Given dataset header containing parameters required to determine best references, and optionally a specific .pmap to use as the best references context, and optionally a list of the reference types for which reference files are to be determined, getreferences() will determine best references, cache them on the local file system, and return a mapping from reference types to reference file paths:

def getreferences(parameters, reftypes=None, context=None, ignore_cache=False,
    """Return the mapping from the requested `reftypes` to their
    corresponding best reference file paths appropriate for a dataset
    described by `parameters` with CRDS rules defined by `context`::

    parameters :    A mapping of parameter names to parameter value
            strings for parameters which define best reference file matches.

            { str  :   str, int, float, bool }

           e.g.  {
                   'INSTRUME' : 'ACS',
                   'CCDAMP' : 'ABCD',
                   'CCDGAIN' : '2.0',

    reftypes :    A list of reference type names.   For HST these are the keywords
                 used to record reference files in dataset headers.   For JWST,  these
                 are the identifiers which will appear in instrument contexts and
                 reference mappings.

                e.g.  [ 'darkfile', 'biasfile']

                If reftypes is None,  return all reference types defined by
                the instrument mapping for the instrument specified in

    context :   The name of the pipeline context mapping which should be
            used to define best reference lookup rules,  or None.  If
            `context` is None,  use the latest operational pipeline mapping.


            e.g. 'hst_0037.pmap'

    ignore_cache :   If True,  download all required mappings and references
            from the CRDS server.  If False,  download only those files not
            already in the local caches.

    observatory :  The name of the observatory this query applies to,  needed
            to support both 'hst' and 'jwst' from a single server.

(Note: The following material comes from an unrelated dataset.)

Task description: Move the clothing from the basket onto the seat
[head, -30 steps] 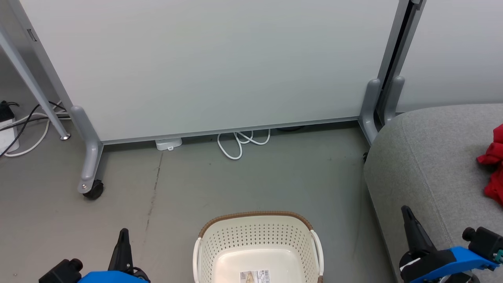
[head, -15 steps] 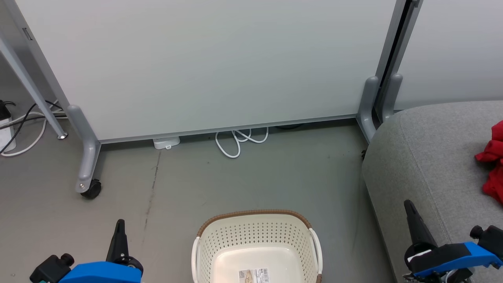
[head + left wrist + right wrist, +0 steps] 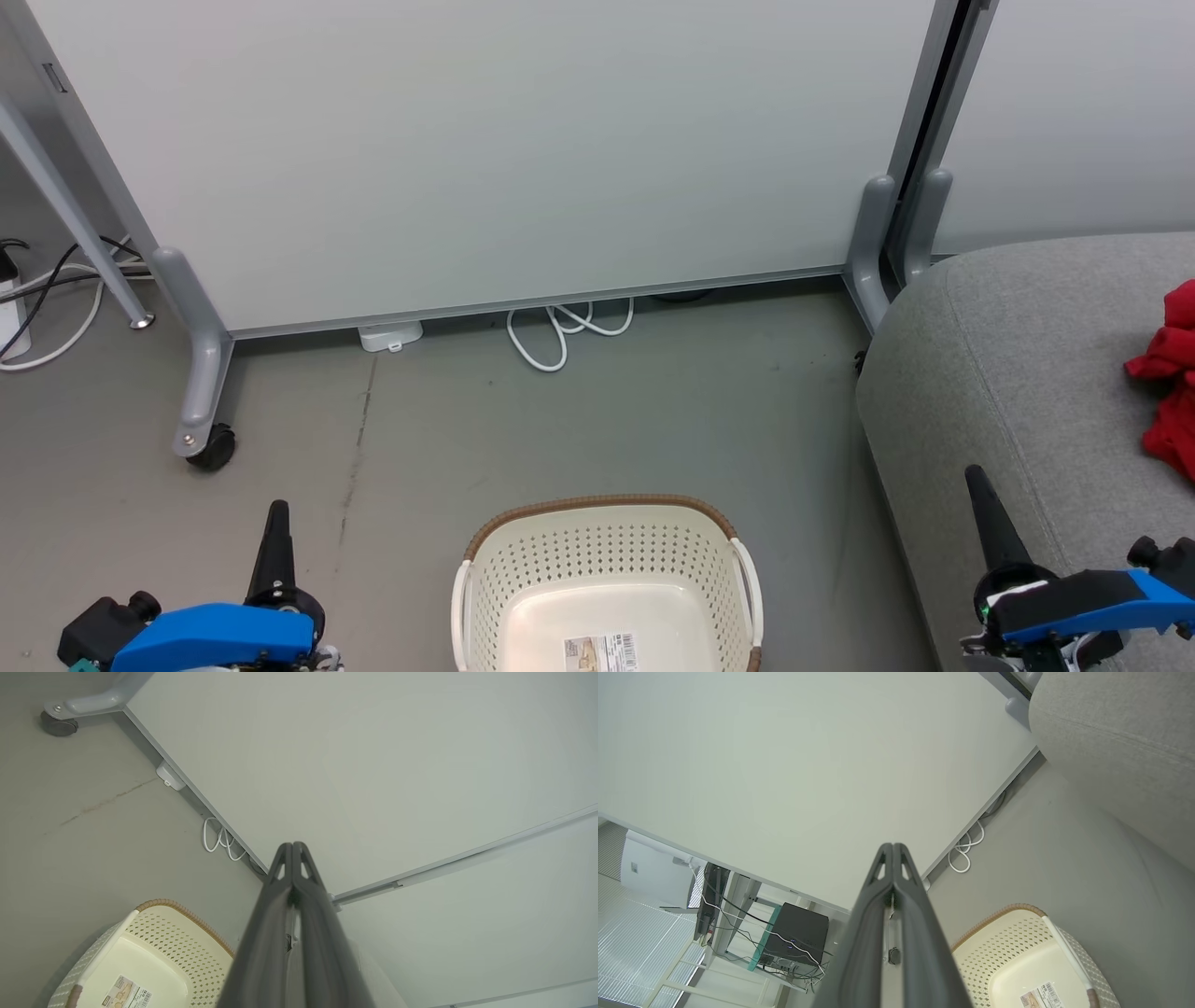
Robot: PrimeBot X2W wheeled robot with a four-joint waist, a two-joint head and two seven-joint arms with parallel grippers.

            a mapping from reftypes to cached best reference file paths.

            { str : str }

            e.g.   {
                'biasfile' : '/path/to/file/hst_acs_biasfile_0042.fits',
                'darkfile' : '/path/to/file/hst_acs_darkfile_0056.fits',


get_default_context() returns the name of the pipeline mapping which is currently in operational use. When no

The default context defines the matching rules used to determine best reference files for a given set of parameters:

def get_default_context():
    """Return the name of the latest pipeline mapping in use for processing

    pipeline context name

        e.g.   'hst_0007.pmap'

Overview of Features

Using the crds package it’s possible to:

  • Load and operate on rmaps
  • Determine best reference files for a dataset
  • Check mapping syntax and verify checksum
  • Certify that a mapping and all it’s dependencies exist and are valid
  • Certify that a reference file meets important constraints
  • Add checksums to mappings
  • Determine the closure of mappings which reference a particular file.

Important Modules

There are really two important modules which anyone doing low-level and non- networked CRDS development will first be concerned with:

  • crds.rmap module
    – defines classes which load and operate on mapping files
    • Mapping
    • PipelineContext (.pmap)
    • InstrumentContext (.imap),
    • ReferenceMapping (.rmap)
    – defines get_cached_mapping() function
    • loads and caches a Mapping or subclass instances from files, typically this is a recursive process loading pipeline or instrument contexts as well as all associated reference mappings.
    • this cache is an object cache to speed up access to mappings, not the file cache used by crds.client to avoid repeated network file transfers.
  • crds.selectors module
    – defines classes implementing best reference logic
    • MatchSelector
    • UseAfterSelector
    • Other experimental Selector classes

Basic Operations on Mappings

Loading Rmaps

Perhaps the most fundamental thing you can do with a CRDS mapping is create an active object version by loading the file:

% python
>>> import crds.rmap as rmap
>>> hst = rmap.load_mapping("hst.pmap")

The load_mapping() function will take any mapping and instantiate it and all of it’s child mappings into various nested Mapping subclasses: PipelineContext, InstrumentContext, or ReferenceMapping.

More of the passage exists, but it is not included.